■ REQUIREMENT
Would you quote the material below from its first line through the line containing "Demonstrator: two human", exactly and with both ends included?

RECORDED INFORMATION section start

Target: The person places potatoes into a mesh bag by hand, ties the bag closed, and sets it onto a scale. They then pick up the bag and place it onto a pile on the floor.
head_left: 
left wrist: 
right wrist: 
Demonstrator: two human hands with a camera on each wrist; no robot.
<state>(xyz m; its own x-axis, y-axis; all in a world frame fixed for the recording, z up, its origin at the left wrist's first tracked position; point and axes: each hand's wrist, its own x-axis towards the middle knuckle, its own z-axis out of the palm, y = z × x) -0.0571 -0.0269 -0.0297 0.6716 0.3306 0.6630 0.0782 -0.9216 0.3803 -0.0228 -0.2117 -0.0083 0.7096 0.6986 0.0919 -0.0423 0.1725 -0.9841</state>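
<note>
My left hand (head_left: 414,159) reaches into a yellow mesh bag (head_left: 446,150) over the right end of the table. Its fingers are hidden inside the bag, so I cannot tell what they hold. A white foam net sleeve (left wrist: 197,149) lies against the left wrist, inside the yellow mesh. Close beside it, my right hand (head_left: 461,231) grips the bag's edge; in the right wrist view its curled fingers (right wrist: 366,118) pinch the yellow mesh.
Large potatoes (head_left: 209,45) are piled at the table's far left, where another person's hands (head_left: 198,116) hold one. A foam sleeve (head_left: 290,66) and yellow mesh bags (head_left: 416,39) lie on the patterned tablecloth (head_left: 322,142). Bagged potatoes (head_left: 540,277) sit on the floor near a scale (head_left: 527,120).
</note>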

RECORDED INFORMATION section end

■ YOUR SOLUTION
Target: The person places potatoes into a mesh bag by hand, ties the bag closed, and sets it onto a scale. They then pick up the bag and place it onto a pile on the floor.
head_left: 
left wrist: 
right wrist: 
Demonstrator: two human hands with a camera on each wrist; no robot.

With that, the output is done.